▶ **BRIEF**: For each line of the material below, give that line again word for word.
Top of TASK INPUT
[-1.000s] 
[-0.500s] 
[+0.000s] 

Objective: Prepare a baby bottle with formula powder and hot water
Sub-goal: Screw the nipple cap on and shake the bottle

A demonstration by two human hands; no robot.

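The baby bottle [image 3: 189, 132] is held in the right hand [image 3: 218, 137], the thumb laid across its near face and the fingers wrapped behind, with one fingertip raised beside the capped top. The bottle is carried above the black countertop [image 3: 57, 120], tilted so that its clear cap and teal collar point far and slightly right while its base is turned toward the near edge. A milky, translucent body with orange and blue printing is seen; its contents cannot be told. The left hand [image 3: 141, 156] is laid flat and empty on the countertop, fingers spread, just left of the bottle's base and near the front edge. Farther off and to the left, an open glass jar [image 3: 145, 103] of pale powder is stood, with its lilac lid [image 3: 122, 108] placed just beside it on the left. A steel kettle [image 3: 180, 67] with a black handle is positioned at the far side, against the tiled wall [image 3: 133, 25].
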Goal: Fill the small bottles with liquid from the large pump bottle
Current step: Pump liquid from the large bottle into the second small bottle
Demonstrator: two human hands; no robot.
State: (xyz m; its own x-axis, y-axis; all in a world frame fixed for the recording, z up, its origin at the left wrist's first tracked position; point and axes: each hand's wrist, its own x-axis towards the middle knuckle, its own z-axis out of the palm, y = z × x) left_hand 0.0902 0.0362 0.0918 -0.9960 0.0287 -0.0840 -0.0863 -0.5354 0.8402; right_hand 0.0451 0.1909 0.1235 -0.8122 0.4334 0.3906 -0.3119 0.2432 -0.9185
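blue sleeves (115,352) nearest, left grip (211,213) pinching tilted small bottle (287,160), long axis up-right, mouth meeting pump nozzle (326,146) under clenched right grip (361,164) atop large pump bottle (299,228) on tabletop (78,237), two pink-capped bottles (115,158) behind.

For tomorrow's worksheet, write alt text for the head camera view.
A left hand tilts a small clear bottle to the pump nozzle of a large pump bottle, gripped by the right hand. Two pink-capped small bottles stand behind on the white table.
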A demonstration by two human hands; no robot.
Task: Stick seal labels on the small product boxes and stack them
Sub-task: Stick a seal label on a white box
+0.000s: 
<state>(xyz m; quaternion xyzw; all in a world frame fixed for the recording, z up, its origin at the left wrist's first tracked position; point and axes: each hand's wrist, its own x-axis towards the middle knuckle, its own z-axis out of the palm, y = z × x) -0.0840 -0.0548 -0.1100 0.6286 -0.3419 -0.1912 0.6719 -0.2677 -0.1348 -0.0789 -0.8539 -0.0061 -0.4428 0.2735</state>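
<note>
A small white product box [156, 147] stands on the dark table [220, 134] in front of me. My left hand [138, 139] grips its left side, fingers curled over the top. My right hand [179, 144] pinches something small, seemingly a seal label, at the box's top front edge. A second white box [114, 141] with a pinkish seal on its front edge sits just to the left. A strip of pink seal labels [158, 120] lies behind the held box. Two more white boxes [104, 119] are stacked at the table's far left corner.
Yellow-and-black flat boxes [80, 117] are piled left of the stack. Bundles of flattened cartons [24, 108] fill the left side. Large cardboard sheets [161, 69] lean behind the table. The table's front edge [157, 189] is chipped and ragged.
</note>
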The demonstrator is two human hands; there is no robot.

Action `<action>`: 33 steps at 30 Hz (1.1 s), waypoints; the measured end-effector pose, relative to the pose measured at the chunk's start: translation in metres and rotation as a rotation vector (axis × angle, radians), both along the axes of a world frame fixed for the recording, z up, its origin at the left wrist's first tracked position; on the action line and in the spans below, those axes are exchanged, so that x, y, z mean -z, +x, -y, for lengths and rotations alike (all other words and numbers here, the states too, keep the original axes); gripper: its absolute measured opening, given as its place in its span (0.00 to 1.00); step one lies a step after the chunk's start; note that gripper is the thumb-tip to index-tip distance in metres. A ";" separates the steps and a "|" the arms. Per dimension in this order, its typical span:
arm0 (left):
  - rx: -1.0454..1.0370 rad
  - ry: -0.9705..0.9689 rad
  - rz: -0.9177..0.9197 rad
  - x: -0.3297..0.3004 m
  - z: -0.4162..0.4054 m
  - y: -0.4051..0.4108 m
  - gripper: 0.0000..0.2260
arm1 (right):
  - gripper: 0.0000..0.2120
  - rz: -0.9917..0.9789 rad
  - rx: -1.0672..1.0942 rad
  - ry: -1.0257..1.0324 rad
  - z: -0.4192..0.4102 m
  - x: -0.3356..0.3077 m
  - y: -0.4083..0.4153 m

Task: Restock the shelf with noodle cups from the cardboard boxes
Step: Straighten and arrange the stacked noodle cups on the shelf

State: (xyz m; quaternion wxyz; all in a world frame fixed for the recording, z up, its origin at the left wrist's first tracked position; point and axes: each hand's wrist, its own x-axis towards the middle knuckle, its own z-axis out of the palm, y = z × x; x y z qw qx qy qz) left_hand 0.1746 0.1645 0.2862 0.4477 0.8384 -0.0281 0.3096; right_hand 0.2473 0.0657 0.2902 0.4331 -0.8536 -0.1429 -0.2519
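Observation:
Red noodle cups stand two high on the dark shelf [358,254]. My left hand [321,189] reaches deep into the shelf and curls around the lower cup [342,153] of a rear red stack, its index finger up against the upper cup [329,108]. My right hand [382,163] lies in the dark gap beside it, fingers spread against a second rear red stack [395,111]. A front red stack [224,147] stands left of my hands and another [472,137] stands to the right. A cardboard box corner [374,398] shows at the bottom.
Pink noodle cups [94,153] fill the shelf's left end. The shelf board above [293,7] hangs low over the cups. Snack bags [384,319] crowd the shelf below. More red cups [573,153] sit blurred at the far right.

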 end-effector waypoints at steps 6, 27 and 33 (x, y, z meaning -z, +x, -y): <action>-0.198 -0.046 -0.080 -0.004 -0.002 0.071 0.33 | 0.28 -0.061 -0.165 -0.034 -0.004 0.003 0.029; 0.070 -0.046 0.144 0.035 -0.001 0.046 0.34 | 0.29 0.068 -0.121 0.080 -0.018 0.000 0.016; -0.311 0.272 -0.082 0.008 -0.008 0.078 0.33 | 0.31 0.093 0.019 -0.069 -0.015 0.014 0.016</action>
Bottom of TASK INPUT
▶ **RESPONSE FOR THIS EXERCISE**:
[-1.000s] 
[-0.500s] 
[+0.000s] 

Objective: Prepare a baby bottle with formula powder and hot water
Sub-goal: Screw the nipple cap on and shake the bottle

A demonstration by two human hands; no robot.

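The baby bottle [image 3: 189, 132] is held in the right hand [image 3: 218, 137], the thumb laid across its near face and the fingers wrapped behind, with one fingertip raised beside the capped top. The bottle is carried above the black countertop [image 3: 57, 120], tilted so that its clear cap and teal collar point far and slightly right while its base is turned toward the near edge. A milky, translucent body with orange and blue printing is seen; its contents cannot be told. The left hand [image 3: 141, 156] is laid flat and empty on the countertop, fingers spread, just left of the bottle's base and near the front edge. Farther off and to the left, an open glass jar [image 3: 145, 103] of pale powder is stood, with its lilac lid [image 3: 122, 108] placed just beside it on the left. A steel kettle [image 3: 180, 67] with a black handle is positioned at the far side, against the tiled wall [image 3: 133, 25].
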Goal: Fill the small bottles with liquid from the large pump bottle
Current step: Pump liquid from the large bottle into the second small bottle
Demonstrator: two human hands; no robot.
State: (xyz m; its own x-axis, y-axis; all in a world frame fixed for the recording, z up, its origin at the left wrist's first tracked position; point and axes: each hand's wrist, its own x-axis towards the middle knuckle, its own z-axis out of the palm, y = z × x) left_hand 0.0902 0.0362 0.0918 -0.9960 0.0287 -0.0840 -0.0863 -0.5354 0.8402; right_hand 0.0451 0.1909 0.1235 -0.8122 0.4334 0.3906 -0.3119 0.2432 -0.9185
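blue sleeves (115,352) nearest, left grip (211,213) pinching tilted small bottle (287,160), long axis up-right, mouth meeting pump nozzle (326,146) under clenched right grip (361,164) atop large pump bottle (299,228) on tabletop (78,237), two pink-capped bottles (115,158) behind.

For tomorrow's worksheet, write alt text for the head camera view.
A left hand tilts a small clear bottle to the pump nozzle of a large pump bottle, gripped by the right hand. Two pink-capped small bottles stand behind on the white table.
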A demonstration by two human hands; no robot.
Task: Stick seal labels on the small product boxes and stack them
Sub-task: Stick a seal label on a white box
+0.000s: 
<state>(xyz m; quaternion xyzw; all in a world frame fixed for the recording, z up, its origin at the left wrist's first tracked position; point and axes: each hand's wrist, its own x-axis towards the middle knuckle, its own z-axis out of the palm, y = z × x) -0.0840 -0.0548 -0.1100 0.6286 -0.3419 -0.1912 0.6719 -0.2677 -0.1348 -0.0789 -0.8539 -0.0061 -0.4428 0.2735</state>
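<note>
A small white product box [156, 147] stands on the dark table [220, 134] in front of me. My left hand [138, 139] grips its left side, fingers curled over the top. My right hand [179, 144] pinches something small, seemingly a seal label, at the box's top front edge. A second white box [114, 141] with a pinkish seal on its front edge sits just to the left. A strip of pink seal labels [158, 120] lies behind the held box. Two more white boxes [104, 119] are stacked at the table's far left corner.
Yellow-and-black flat boxes [80, 117] are piled left of the stack. Bundles of flattened cartons [24, 108] fill the left side. Large cardboard sheets [161, 69] lean behind the table. The table's front edge [157, 189] is chipped and ragged.
</note>
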The demonstrator is two human hands; there is no robot.

Action `<action>`: 33 steps at 30 Hz (1.1 s), waypoints; the measured end-effector pose, relative to the pose measured at the chunk's start: translation in metres and rotation as a rotation vector (axis × angle, radians), both along the axes of a world frame fixed for the recording, z up, its origin at the left wrist's first tracked position; on the action line and in the spans below, those axes are exchanged, so that x, y, z mean -z, +x, -y, for lengths and rotations alike (all other words and numbers here, the states too, keep the original axes); gripper: its absolute measured opening, given as its place in its span (0.00 to 1.00); step one lies a step after the chunk's start; note that gripper is the thumb-tip to index-tip distance in metres. A ";" separates the steps and a "|" the arms. Per dimension in this order, its typical span:
arm0 (left):
  - rx: -1.0454..1.0370 rad
  - ry: -0.9705..0.9689 rad
  - rz: -0.9177..0.9197 rad
  - x: -0.3297..0.3004 m
  - z: -0.4162..0.4054 m
  - y: -0.4051..0.4108 m
  - gripper: 0.0000..0.2260
arm1 (right):
  - gripper: 0.0000..0.2120
  - rz: -0.9917..0.9789 rad
  - rx: -1.0672..1.0942 rad
  - ry: -1.0257..1.0324 rad
  - z: -0.4192..0.4102 m
  - x: -0.3356..0.3077 m
  - y: -0.4083..0.4153 m

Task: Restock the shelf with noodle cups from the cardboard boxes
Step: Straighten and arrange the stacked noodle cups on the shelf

State: (xyz m; quaternion wxyz; all in a world frame fixed for the recording, z up, its origin at the left wrist's first tracked position; point and axes: each hand's wrist, its own x-axis towards the middle knuckle, its own z-axis out of the palm, y = z × x; x y z qw qx qy qz) left_hand 0.1746 0.1645 0.2862 0.4477 0.8384 -0.0281 0.3096; right_hand 0.2473 0.0657 0.2902 0.4331 -0.8536 -0.1429 -0.2519
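Observation:
Red noodle cups stand two high on the dark shelf [358,254]. My left hand [321,189] reaches deep into the shelf and curls around the lower cup [342,153] of a rear red stack, its index finger up against the upper cup [329,108]. My right hand [382,163] lies in the dark gap beside it, fingers spread against a second rear red stack [395,111]. A front red stack [224,147] stands left of my hands and another [472,137] stands to the right. A cardboard box corner [374,398] shows at the bottom.
Pink noodle cups [94,153] fill the shelf's left end. The shelf board above [293,7] hangs low over the cups. Snack bags [384,319] crowd the shelf below. More red cups [573,153] sit blurred at the far right.
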
 end-effector waypoints at steps 6, 27 and 33 (x, y, z meaning -z, +x, -y): <action>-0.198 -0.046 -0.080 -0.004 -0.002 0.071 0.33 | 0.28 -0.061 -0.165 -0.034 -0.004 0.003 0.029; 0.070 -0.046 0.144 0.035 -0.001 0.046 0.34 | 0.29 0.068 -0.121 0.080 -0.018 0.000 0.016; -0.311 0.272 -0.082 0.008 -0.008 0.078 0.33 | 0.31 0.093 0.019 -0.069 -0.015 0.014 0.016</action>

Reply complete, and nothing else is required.